Parse started 3 years ago, and is just now coming into its own as the go-to base for developers to build and distribute their desktop or mobile apps. As an indication of Parse’s growth: one year ago 60K apps were on the platform, and now it has 260K. It features a powerful core and native SDKs spanning from iOS to JavaScript; a growth dashboard and user retention metrics. With 6 lines of code you can enable Parse analytics, with 7 lines of code you can run the app via the local data store, and with 8 lines of Java you can send a push notification to everyone in your app. The big changes here are that pricing has gotten more affordable and easy (pay-as-you-go), offline SDKs are on offer, and new analytics allow you to view push notification open rates.

2. App Links

This was a huge announcement. Facebook has created an open standard that can translate between a web URL and mobile link.
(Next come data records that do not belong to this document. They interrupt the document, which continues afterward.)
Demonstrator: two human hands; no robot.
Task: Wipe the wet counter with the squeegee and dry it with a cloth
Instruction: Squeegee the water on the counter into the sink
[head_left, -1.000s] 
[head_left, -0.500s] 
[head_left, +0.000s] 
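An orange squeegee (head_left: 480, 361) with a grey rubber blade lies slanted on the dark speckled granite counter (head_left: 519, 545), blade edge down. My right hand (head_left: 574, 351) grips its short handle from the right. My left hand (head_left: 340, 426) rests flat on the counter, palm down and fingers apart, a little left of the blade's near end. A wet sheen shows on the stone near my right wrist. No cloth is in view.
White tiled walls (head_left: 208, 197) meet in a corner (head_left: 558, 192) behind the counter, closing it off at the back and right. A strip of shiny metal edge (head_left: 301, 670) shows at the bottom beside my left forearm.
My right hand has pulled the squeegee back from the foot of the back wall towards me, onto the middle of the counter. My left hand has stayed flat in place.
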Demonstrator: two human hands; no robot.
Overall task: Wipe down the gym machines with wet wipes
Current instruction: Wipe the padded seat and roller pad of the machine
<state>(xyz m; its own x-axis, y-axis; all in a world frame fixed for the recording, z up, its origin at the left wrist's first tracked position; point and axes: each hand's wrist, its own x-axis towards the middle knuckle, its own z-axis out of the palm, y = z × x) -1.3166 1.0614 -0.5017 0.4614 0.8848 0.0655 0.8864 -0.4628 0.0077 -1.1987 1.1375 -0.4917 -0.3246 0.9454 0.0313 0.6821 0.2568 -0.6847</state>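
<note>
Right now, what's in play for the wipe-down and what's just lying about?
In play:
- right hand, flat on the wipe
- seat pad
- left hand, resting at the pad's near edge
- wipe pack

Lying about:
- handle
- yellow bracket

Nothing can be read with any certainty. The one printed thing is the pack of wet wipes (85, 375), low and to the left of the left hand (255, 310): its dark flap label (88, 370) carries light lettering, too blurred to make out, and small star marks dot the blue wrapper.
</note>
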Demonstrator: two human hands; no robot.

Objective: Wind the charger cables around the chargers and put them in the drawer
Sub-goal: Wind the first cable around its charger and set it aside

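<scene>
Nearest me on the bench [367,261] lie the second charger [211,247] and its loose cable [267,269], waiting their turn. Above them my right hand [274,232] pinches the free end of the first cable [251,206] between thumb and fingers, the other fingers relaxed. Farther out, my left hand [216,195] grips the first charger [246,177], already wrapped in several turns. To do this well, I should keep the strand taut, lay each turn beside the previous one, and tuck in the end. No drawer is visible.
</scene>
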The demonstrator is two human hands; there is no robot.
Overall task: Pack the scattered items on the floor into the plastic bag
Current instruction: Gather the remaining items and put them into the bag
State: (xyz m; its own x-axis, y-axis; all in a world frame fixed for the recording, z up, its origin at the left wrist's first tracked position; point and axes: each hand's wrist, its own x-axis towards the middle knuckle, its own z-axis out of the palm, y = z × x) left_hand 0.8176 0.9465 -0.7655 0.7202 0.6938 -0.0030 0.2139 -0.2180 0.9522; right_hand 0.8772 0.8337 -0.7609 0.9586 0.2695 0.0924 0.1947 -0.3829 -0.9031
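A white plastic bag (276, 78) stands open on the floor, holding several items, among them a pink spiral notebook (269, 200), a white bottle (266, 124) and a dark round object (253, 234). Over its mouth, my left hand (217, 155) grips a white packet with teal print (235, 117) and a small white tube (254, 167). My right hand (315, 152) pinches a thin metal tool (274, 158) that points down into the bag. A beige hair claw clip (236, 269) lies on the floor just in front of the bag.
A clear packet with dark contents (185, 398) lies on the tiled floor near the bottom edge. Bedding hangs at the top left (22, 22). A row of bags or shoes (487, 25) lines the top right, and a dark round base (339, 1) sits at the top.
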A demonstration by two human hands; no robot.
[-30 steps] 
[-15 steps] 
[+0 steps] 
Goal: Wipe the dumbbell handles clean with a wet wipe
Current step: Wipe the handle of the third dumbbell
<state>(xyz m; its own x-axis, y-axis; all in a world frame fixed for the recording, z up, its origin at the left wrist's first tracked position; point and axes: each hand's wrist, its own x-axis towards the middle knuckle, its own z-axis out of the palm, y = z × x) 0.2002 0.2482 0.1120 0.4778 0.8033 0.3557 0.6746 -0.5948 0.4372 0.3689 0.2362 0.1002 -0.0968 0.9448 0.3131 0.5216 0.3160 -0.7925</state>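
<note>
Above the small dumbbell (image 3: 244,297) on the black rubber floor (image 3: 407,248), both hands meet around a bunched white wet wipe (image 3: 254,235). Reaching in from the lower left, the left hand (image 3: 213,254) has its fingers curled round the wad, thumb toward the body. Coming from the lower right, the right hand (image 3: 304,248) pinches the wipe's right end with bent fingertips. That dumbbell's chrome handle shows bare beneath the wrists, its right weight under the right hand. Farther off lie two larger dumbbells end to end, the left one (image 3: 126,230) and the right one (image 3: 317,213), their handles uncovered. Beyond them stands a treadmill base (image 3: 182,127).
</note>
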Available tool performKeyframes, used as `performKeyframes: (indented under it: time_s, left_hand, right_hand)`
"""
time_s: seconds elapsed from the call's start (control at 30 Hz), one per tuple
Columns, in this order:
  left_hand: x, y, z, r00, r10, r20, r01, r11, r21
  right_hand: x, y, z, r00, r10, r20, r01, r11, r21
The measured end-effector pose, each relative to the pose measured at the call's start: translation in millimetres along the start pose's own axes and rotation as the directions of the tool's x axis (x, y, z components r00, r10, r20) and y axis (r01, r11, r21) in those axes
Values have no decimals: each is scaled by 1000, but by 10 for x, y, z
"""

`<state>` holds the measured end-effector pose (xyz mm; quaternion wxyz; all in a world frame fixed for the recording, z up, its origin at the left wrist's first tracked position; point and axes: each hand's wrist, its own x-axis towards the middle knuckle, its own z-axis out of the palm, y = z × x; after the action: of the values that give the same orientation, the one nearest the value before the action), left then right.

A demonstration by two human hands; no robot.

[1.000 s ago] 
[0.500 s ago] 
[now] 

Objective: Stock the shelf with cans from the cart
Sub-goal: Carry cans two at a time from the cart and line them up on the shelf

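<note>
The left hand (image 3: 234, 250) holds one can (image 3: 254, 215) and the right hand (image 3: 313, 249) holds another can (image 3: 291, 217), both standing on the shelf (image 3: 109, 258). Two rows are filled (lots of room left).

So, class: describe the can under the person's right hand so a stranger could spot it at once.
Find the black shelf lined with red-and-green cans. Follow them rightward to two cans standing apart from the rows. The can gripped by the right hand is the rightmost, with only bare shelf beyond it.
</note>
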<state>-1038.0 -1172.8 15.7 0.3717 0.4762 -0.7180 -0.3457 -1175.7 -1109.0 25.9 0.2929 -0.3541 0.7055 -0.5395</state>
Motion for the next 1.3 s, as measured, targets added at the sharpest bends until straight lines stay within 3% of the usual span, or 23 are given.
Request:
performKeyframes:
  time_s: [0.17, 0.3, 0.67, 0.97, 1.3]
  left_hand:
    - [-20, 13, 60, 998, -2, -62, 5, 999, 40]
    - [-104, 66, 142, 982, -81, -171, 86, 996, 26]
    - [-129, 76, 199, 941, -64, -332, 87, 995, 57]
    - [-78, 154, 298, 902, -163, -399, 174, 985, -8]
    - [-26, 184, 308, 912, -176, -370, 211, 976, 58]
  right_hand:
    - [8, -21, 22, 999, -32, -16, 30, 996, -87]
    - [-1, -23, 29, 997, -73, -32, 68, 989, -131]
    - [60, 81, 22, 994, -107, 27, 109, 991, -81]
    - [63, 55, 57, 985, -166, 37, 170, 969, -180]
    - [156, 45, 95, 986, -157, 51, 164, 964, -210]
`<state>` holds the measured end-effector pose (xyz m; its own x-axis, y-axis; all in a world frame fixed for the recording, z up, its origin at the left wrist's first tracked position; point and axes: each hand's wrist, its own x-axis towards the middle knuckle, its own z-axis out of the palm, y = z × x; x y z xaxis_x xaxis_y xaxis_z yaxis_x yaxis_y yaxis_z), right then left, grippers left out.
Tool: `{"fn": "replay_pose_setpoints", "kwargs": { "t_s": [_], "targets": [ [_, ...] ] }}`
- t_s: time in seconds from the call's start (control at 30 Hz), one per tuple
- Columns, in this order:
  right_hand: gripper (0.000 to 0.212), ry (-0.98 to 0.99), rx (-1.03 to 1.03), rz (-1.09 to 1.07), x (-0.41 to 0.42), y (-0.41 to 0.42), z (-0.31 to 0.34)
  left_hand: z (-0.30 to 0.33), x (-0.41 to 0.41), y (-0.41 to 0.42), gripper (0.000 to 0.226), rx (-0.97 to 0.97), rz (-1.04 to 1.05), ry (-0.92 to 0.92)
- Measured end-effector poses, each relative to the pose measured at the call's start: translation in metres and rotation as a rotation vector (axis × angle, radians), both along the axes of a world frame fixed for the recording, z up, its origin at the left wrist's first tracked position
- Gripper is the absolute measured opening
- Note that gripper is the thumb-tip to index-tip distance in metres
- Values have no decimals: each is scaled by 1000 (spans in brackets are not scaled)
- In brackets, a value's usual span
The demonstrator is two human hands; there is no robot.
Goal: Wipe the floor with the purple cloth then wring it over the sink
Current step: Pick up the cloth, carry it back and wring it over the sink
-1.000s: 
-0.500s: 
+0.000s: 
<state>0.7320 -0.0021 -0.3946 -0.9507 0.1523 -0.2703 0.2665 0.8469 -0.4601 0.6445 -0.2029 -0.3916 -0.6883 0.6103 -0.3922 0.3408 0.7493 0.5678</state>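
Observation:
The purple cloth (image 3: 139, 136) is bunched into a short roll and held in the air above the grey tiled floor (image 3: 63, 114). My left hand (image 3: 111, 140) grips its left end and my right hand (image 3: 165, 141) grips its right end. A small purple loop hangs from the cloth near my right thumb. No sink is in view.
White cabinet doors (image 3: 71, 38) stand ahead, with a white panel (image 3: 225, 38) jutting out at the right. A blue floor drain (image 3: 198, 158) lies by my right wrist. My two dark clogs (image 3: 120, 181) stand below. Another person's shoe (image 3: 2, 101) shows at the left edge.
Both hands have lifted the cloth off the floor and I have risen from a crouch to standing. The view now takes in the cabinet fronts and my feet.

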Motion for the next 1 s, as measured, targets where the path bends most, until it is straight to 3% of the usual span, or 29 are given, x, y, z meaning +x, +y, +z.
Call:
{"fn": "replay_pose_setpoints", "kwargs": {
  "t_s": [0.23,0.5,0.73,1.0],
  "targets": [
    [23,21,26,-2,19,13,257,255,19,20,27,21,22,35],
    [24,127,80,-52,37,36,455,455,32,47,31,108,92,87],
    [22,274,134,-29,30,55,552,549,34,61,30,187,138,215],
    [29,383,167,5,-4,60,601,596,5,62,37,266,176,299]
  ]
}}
This will allow apps to link between each other and remove the issue of getting to or discovering links. In the same way that the blue bar pops up when you hit “message” from the Facebook app, once you click on it the bar within the tool, you can easily jump back to where you were. It’s incredibly easy to implement; the open source SDK has one line of code to send a user across apps on whatever platform – one line of code. Official partners include Quip, Spotify, Redfin, Pinterest, Vimeo, Hulu, Rdio and Tumblr, but all Facebook apps will now deep link into other apps. Visit www.applinks.org for additional details.

3. Audience Network

Mark unveiled the Audience Network towards the end of the presentation, and he was visibly excited about it. The core goals of this year’s f8 (build, grow, monetize) are embodied in this rollout, which will help developers advertise and expand their business beyond Facebook and into other apps throughout a galaxy of over 1 million advertisers. Facebook’s other goal, putting people first, also comes into play as the focus of the network is to provide ads that are targeted exactly to the people most likely to appreciate them. For marketers who are used to advanced advertising on Facebook, the Audience Network still offers the same measurement tools, as well as familiar targeting types like Custom Audiences, core audiences and lookalike audiences. From the sound of it, developers will be thrilled — reporting, billing and measurement are all taken care of. As a use case, Target talked about finding customers who might be interested in purchasing Frozen on the Huffington Post (most likely the Parenting section). More info.

Privacy

Aside from the major announcements about mobile, privacy was a primary concern during the keynote. Over ten years of Facebook’s existence, users have demanded more control over how they share their information and how the apps use that data. Facebook listened. As of today, you can now edit line by line what data you want to share with apps — and your friends can no longer share your data without permission. As a bonus, if you want to try out an app without sharing information like email, you can use “anonymous login” and will see a “you’re undercover” sign-in screen. These new privacy measures put people first.

What’s Next?

According to Zuckerberg, f8 will be held every year going forward, around the end of April/beginning of May. The social network will continue to build a platform that spans and unites all other platforms, tearing down silos and helping developers ship better apps under a new motto: “Move fast with stable infra.” This unsexy battle cry is the sign of a more mature Facebook, as it focuses on being functional, supportive, and above all friendly to users concerned with privacy as they share, engage and learn on the platform.

2 Responses

  1. You misspelled “platform”:

    It’s incredibly easy to implement; the open source SDK has one line of code to send a user across apps on whatever platfrom – one line of code.

    • Thanks for lending us your eagle eye, Chris! The typo has been vanquished.